WHAT YOU ARE ASKED TO DO:
Search the material below for the word "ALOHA". Copy every line where it is found.

————————

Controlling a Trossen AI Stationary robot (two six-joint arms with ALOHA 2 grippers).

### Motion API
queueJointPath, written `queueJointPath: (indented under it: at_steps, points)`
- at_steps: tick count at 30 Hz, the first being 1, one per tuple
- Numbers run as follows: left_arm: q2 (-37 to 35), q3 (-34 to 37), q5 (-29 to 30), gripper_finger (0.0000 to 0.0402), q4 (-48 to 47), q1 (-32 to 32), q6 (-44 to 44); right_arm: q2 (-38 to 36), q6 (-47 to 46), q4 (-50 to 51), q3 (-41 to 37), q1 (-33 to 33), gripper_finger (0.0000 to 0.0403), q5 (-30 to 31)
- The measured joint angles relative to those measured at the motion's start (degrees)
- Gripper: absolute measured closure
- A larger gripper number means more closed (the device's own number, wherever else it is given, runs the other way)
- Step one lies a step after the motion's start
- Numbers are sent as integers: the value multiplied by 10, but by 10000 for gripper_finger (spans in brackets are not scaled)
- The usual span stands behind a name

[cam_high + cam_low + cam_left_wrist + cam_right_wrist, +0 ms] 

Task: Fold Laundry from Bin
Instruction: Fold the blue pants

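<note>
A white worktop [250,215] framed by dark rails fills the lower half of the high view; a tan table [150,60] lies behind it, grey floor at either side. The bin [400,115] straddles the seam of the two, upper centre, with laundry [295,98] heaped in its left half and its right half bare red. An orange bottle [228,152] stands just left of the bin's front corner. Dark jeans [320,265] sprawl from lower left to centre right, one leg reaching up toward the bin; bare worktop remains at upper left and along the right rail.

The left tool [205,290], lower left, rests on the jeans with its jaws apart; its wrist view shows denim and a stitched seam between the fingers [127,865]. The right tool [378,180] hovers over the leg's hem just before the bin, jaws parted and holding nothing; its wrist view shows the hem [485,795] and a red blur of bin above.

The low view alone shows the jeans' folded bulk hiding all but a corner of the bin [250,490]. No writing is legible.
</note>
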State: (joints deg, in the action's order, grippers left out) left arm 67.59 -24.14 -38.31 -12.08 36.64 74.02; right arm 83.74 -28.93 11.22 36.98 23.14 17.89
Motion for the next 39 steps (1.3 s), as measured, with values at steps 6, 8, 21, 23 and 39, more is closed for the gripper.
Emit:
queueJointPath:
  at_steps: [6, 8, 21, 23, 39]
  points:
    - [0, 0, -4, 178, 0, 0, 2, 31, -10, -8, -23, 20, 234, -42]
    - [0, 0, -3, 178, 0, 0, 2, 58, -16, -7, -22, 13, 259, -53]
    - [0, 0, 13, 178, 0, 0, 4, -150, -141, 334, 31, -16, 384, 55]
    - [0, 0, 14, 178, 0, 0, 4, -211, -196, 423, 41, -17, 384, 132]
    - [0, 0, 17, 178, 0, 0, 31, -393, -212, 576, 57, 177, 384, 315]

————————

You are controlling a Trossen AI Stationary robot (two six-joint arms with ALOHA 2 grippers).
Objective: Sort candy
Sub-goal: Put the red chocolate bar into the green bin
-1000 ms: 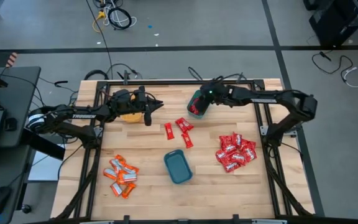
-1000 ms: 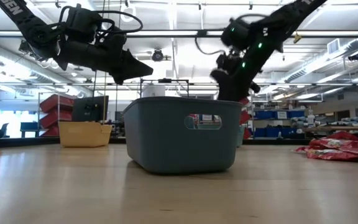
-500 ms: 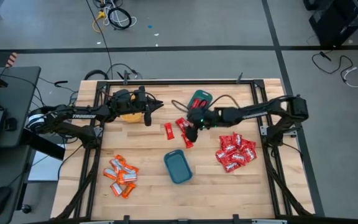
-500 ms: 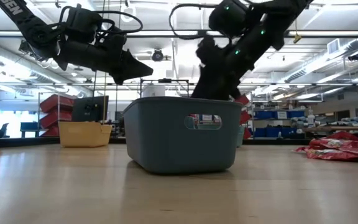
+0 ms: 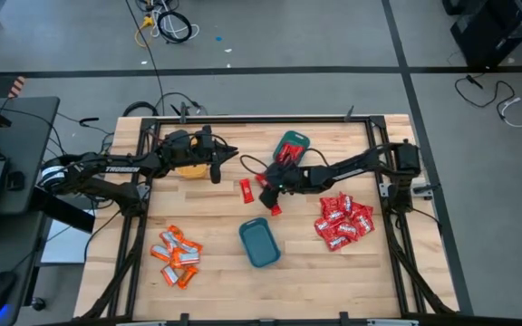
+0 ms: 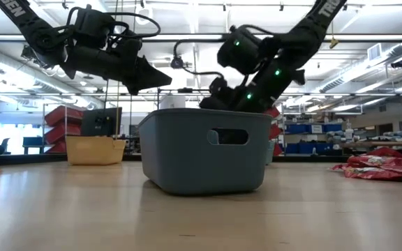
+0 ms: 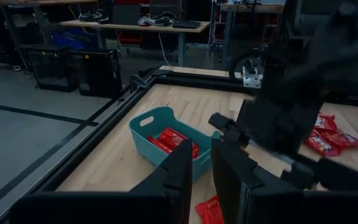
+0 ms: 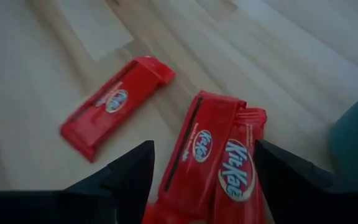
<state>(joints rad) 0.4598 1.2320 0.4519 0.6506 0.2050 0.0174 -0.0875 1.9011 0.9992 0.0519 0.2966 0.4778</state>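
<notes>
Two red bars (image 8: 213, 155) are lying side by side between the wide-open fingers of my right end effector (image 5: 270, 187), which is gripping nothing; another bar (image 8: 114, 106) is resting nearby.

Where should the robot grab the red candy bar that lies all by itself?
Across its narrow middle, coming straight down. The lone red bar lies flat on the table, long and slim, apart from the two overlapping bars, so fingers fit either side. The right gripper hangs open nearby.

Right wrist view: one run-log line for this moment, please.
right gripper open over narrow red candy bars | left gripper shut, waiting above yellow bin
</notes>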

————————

YOUR SOLUTION:
Controlling a Trossen AI Stationary robot (two six-joint arms with ALOHA 2 grippers).
You are controlling a Trossen AI Stationary robot (two six-joint arms with ALOHA 2 grippers).

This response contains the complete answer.